| The problem |
Check every line of the entries for "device", and copy the lines that hold it.

[Provided information Boundary: Start]

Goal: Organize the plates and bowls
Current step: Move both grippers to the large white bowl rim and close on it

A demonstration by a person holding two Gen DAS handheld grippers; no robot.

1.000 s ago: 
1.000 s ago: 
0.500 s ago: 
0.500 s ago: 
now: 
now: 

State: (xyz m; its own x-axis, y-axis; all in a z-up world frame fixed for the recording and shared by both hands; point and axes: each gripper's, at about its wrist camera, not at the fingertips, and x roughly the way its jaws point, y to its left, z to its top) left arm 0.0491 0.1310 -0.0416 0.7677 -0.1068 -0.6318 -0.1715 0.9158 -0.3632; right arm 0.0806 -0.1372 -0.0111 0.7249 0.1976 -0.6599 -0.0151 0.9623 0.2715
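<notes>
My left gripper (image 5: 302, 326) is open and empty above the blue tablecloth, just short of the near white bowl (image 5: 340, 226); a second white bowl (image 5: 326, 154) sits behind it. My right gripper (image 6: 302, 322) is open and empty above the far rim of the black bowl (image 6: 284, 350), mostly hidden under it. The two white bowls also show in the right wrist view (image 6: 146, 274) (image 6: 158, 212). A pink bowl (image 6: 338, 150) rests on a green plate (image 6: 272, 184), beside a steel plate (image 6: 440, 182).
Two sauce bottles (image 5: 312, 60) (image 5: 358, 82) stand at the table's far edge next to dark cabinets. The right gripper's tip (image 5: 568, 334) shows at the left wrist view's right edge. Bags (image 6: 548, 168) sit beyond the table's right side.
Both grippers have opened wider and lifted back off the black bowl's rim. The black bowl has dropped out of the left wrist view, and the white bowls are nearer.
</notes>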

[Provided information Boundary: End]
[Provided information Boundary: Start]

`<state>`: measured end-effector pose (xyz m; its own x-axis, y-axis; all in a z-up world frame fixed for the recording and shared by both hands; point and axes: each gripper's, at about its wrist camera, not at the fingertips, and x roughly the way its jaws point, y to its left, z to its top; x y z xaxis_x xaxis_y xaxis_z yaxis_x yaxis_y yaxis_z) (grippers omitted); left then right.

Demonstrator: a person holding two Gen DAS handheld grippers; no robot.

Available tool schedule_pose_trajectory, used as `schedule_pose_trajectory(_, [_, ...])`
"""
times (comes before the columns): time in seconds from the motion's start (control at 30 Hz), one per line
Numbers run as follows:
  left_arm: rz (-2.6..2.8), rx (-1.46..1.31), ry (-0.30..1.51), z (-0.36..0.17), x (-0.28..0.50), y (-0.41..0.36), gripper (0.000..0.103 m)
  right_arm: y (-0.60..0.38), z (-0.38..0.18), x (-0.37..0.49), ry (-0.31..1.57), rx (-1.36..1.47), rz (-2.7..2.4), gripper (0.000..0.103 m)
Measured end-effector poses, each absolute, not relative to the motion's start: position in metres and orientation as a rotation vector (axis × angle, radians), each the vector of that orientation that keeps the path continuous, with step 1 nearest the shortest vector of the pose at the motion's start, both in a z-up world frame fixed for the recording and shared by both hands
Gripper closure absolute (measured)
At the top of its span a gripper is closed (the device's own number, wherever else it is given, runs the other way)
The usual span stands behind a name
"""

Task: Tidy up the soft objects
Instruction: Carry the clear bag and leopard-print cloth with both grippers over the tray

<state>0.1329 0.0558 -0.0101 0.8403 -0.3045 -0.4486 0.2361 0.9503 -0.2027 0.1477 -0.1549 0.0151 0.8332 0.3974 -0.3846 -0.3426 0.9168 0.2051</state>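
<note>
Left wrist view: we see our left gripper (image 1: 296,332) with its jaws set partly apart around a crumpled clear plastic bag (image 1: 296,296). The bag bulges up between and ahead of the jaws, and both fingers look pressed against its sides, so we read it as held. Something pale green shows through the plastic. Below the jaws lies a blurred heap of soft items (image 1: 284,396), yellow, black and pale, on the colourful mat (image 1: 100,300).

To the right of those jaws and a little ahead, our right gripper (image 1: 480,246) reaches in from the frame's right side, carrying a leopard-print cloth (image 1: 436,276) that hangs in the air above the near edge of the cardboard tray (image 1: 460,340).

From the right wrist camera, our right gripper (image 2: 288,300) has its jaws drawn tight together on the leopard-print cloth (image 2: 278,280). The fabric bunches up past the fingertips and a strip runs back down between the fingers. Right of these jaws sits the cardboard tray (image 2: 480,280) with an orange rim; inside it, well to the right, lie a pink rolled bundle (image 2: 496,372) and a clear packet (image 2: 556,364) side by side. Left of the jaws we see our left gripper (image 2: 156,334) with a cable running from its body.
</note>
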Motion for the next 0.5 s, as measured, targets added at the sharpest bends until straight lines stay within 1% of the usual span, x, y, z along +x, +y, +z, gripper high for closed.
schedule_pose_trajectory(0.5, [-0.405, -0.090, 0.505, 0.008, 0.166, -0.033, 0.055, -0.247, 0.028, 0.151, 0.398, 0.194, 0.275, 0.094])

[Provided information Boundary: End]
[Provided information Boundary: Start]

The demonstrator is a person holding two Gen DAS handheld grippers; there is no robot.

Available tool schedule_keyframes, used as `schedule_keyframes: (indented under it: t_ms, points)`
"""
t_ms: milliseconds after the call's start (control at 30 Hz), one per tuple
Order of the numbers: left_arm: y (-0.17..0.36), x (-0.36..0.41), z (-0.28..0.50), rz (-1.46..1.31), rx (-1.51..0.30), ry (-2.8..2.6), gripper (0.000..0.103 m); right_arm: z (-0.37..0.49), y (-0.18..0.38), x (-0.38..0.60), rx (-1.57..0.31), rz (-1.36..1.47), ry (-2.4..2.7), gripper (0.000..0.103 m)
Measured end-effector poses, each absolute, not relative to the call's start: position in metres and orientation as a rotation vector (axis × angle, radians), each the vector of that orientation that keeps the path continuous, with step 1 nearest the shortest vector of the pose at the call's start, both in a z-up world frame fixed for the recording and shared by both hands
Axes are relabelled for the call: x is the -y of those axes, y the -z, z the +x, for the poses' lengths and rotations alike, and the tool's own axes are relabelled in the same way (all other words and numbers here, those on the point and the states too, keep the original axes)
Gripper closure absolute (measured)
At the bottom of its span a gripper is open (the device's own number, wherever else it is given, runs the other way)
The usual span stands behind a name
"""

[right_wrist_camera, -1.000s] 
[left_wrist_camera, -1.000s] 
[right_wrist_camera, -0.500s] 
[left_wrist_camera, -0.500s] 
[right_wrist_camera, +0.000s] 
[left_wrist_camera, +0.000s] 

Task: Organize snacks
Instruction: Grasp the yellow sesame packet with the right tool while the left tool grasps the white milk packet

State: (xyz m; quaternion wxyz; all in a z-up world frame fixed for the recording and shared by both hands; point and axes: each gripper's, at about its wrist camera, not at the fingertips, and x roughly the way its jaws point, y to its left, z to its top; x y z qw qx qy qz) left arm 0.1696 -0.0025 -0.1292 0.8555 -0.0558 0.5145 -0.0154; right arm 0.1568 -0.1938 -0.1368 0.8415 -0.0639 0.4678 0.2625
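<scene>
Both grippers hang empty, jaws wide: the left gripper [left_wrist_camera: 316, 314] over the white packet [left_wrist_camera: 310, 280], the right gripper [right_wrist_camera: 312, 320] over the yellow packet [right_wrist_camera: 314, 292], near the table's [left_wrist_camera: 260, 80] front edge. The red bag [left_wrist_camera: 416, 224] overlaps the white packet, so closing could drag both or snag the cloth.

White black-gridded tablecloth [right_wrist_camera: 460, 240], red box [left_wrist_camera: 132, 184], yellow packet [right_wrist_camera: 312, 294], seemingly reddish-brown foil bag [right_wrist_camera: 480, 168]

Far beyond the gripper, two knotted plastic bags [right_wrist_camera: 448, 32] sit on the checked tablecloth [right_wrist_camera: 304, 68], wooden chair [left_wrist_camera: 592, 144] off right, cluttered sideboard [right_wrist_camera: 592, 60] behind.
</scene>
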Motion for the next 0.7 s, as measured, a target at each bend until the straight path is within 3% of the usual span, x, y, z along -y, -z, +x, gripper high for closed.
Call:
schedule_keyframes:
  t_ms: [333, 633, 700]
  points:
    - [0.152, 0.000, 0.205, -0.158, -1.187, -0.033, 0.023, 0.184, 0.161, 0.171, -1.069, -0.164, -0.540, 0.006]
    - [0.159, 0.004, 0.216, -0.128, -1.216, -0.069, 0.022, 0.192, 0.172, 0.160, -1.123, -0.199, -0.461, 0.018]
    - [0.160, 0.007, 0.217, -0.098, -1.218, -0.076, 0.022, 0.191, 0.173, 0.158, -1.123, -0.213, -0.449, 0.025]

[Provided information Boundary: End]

| Task response |
At the top of its span a gripper is closed (the device's own number, wherever else it is given, runs the other way)
At the bottom of its span a gripper is open (the device's own number, wherever else it is given, runs the other way)

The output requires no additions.